Tem algumas (novas pessoas) que são puxadas por um “vácuo de compulsão”...

Tem um grupo que não tem amarração afetiva com os valores da empresa, vieram acreditando no crescimento, mas não nos valores. [...] é um impacto violento na cultura, nos valores, e a história da empresa se dispersa... não é a mentalidade dos pioneiros, dos mais maduros.

O saudosismo... dá a impressão que muita gente na empresa acha que não existe mundo lá fora.

[...] não conseguimos na mesma velocidade espalhar os valores, não consigo identificar os traços e valores como conseguia há anos atrás. [...] precisa de outras idéias gerenciais.

[...] delegar, deixar a organização fluir, (cultura) não se muda por decreto.

13.4.5 Análise geral do discurso

Coerência no discurso: as entrevistas individuais e grupais revelam um discurso espontâneo, afetivo e loquaz que, no entanto, sugere uma cultura hegemônica pouco fluente em comunicar seus valores, pouco compartilhada coletivamente. O discurso do grupo fundador apresenta muitos pontos de convergência e também muita diversidade de conteúdo e nuances de interpretação divergentes em algumas percepções. Parece ao pesquisador que não conceituam sua cultura e dirigem todos os esforços ao processo de realização.

Fluência do discurso: de modo geral, os respondentes são fluentes em aspectos descritivos e pouco fluentes em aspectos de conceituação de sua cultura. Talvez, este seja um reflexo de não existirem ações intencionais de alinhamento aos pressupostos, explicitação de valores ou conceituação. Essa lacuna, que aparece como autocrítica em algumas entrevistas, talvez seja um fator de dificuldade na aculturação e inserção da nova geração ao grupo fundador.

Liberdade de expressão: há duas naturezas de respostas: há os que dizem que existe liberdade de expressão e livre pensar; há os que dizem não haver liberdade de expressar idéias e opiniões.
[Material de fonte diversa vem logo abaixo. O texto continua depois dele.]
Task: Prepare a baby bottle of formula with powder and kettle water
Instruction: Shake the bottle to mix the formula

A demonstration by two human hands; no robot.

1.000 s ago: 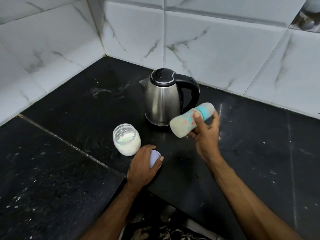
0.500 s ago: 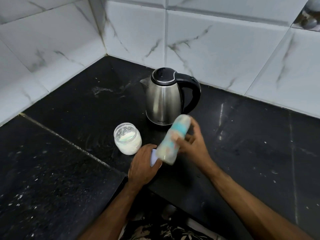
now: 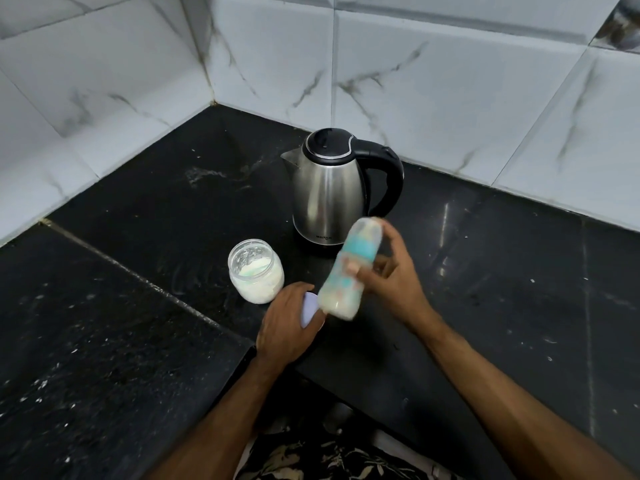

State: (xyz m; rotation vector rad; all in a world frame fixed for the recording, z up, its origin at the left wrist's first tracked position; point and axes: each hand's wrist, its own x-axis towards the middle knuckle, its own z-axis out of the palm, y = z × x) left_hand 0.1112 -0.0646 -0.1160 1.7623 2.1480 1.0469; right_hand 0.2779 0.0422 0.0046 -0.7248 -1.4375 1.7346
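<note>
While our right hand (image 3: 388,282) grips the blurry teal-printed plastic baby bottle (image 3: 346,271) tilted, base near-left, our left hand (image 3: 287,323) seemingly cups a pale round lid (image 3: 309,308).

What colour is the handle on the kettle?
Black. The kettle has a shiny silver body, and its handle is black, clearest in the head view.

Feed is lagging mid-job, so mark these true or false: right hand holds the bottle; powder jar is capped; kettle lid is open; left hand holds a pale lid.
1. The right hand grips the blurred, milky baby bottle. True.
2. The clear glass powder jar is capped. False: its mouth is open.
3. The steel kettle has its black lid up. False: it is shut.
4. The left hand holds a pale lavender lid. True.
</note>
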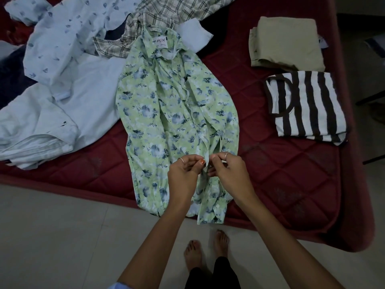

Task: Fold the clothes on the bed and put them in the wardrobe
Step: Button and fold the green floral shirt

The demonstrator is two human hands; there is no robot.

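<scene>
A green floral shirt (166,113) lies lengthwise on the dark red mattress (281,170), collar far from me, its hem hanging over the near edge. My left hand (183,172) and my right hand (227,170) meet at the lower front placket; each pinches one edge of the shirt's front opening between thumb and fingers. Unfolded clothes lie at the left: a pale blue plain shirt (52,122), a pale blue printed shirt (68,38) and a checked shirt (166,11).
A folded khaki garment (287,42) and a folded black-and-white striped top (306,105) sit side by side at the right of the mattress. Pale tiled floor (62,236) runs along the near edge, where my bare feet stand.
</scene>
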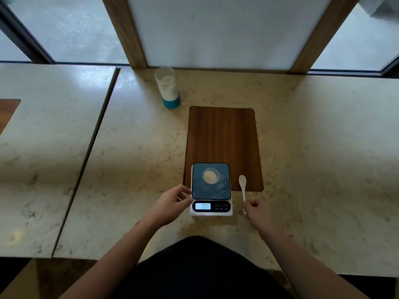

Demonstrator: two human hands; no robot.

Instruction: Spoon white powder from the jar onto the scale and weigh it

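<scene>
A small digital scale (211, 203) sits on the marble counter, its lit display reading zeros. On its dark platform stands a small clear cup (211, 175) holding white powder. A clear jar (167, 88) with a teal base and white powder inside stands at the back left, its top open. A white spoon (242, 186) lies just right of the scale. My left hand (170, 203) rests at the scale's left edge, fingers apart and touching its side. My right hand (258, 212) is at the spoon's handle end, fingers curled around it.
A dark wooden inlay (223, 137) lies in the counter (323, 169) behind the scale. A seam splits off a second counter slab (43, 147) on the left. Windows and wooden posts (125, 31) stand along the back edge.
</scene>
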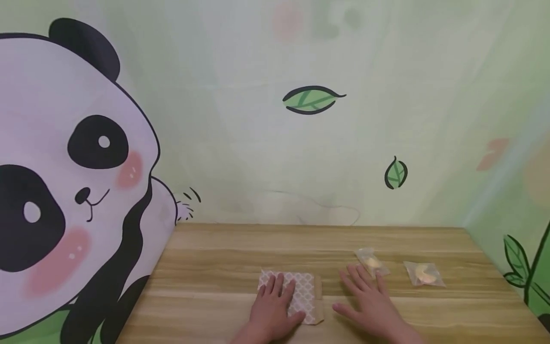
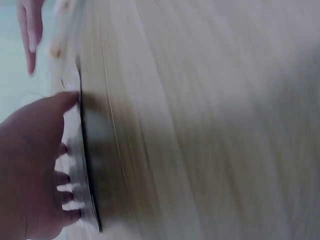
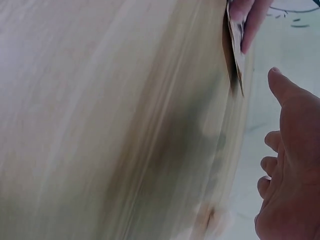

A organização parece viver pelo menos duas realidades diferentes, possivelmente fruto da sua expansão ainda não acomodada. No grupo fundador existe liberdade explicita de expressão, devido à confiança e paridade nas relações.

Conteúdo racional / emocional: há um conteúdo que vai da racionalidade rigorosa à sincera emoção, quando falam de si e da empresa. Essa gradação de conteúdo que oscila entre ambos extremos, ora de um jeito, ora de outro, pode ser responsável pela diversidade de percepções que aparecem no caso B. Contudo, em todas as manifestações aparece vínculo afetivo com a empresa. Há também admiração mútua, como se fossem heróis, uns para outros. Detectou-se tom irritado e crítico quando tratam de assuntos ainda não resolvidos, como a questão da gestão de pessoas.